Russia and Ukraine have been at odds over how long to extend the deal, which is set to expire late Saturday. Moscow has said it would agree to an extension of only 60 days because its own food and fertilizer exports were being hampered by sanctions. Ukraine, Turkey and the United Nations have pushed for a 120-day renewal, in line with the initial agreement in July and with a subsequent extension in November.

The deal allows ships carrying grain and fertilizer from Ukraine safe passage to Turkish waters, where they are inspected by a joint team of Turkish, U.N., Ukrainian and Russian officials.

It was a rare diplomatic breakthrough between Ukraine and Russia since Russia’s invasion in February 2022, but Russia has held the deal hostage at various points during the war. In late October, the Kremlin abruptly suspended its participation in the agreement after an attack on its warships in the Black Sea port of Sevastopol, but it rejoined a few days later.

At the time, President Vladimir V. Putin of Russia said in televised remarks, “Russia retains the right to leave these agreements if these guarantees from Ukraine are violated.”

The United Nations is “doing everything possible” to ensure the continuation of the Black Sea Grain Initiative, which it brokered with Turkey, Martin Griffiths, the U.N.’s humanitarian chief, told the Security Council on Friday, the eve of the deal’s expiration.

“Conversations are being had in various permutations at various levels,” the U.N. spokesman, Stéphane Dujarric, said Friday.

The Black Sea has been a flashpoint of strategic importance where Russia’s powerful naval fleet runs up against three members of the North Atlantic Treaty Organization — Turkey, Romania and Bulgaria — that share the coast. This week, a U.S. surveillance drone was brought down after being struck by a Russian fighter jet, U.S. officials said. That was the first known physical contact between the Russian and American militaries since the war began.

On Thursday, Ukraine’s military said it had observed a sharp increase in the number of Russian naval vessels in the Black Sea to 21, from 13 a day earlier.

Since the grain deal took effect last summer, more than 23 million tons of grain have been exported through the corridor, stabilizing food prices and alleviating shortages, according to the United Nations.

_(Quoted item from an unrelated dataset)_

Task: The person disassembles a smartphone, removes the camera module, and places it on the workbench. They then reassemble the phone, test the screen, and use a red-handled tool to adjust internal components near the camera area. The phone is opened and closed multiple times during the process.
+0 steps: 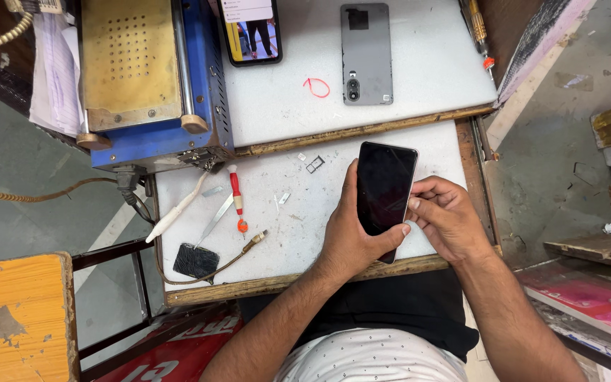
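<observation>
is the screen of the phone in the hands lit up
No, the phone held by the left hand and right hand shows a plain black screen, unlike the lit phone at the table's far edge.

Bright, even daylight, soft shadows, sharp focus, slight edge distortion.

A phone (385,191) sits over the near table (298,233) between the left hand (351,237) and right hand (447,216). Left of them lie a screwdriver (236,200) and tweezers (215,219). Behind, on the farther board (433,64), lie a back cover (366,54) and another phone (250,30), left of it
</observation>
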A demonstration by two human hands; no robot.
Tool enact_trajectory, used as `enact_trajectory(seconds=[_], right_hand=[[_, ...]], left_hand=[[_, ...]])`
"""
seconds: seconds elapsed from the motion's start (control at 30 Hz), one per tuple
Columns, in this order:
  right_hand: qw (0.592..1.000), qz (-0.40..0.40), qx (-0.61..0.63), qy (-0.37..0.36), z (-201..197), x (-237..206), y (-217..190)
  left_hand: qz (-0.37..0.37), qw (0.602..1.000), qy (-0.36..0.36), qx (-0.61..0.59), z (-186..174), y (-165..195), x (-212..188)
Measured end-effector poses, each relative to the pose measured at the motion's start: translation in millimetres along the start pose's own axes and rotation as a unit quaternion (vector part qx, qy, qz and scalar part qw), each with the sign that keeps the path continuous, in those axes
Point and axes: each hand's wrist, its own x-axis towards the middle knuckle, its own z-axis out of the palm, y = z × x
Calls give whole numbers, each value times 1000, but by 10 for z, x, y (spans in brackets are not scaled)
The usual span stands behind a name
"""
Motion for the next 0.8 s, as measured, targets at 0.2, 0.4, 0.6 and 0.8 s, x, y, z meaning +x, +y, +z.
enact_trajectory(seconds=[0.2, 0.4, 0.6, 0.8], right_hand=[[998, -4, 53, -17, -39, 6, 37], [999, -24, 33, -5, 71, -4, 20], [995, -80, -45, 25, 282, -8, 17], [971, -186, -89, 117, 312, -81, 19]], left_hand=[[8, 998, -8, -68, -30, -19, -3], [-56, 998, 10, -33, -268, 159, -18], [149, 957, 86, 234, -440, 173, -107], [275, 859, 97, 420, -220, 40, -225]])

Ukraine is a leading exporter of wheat, barley, corn and sunflower, but its shipments plummeted after the war began. Exports from Russia, another major supplier, fell as well.

“It saves lives,” Linda Thomas-Greenfield, the U.S. ambassador to the U.N., told the Security Council on Friday. “The world needs this grain. It must flow freely.”

Ukraine’s prime minister, Denys Shmyhal, on Friday called Russia’s insistence on a shorter term for the deal “a manipulation for further blackmail and fomenting a global food crisis.”

Talks on extending the deal began Monday in Geneva. Agreement on the previous extension, in November, was reached with days to spare.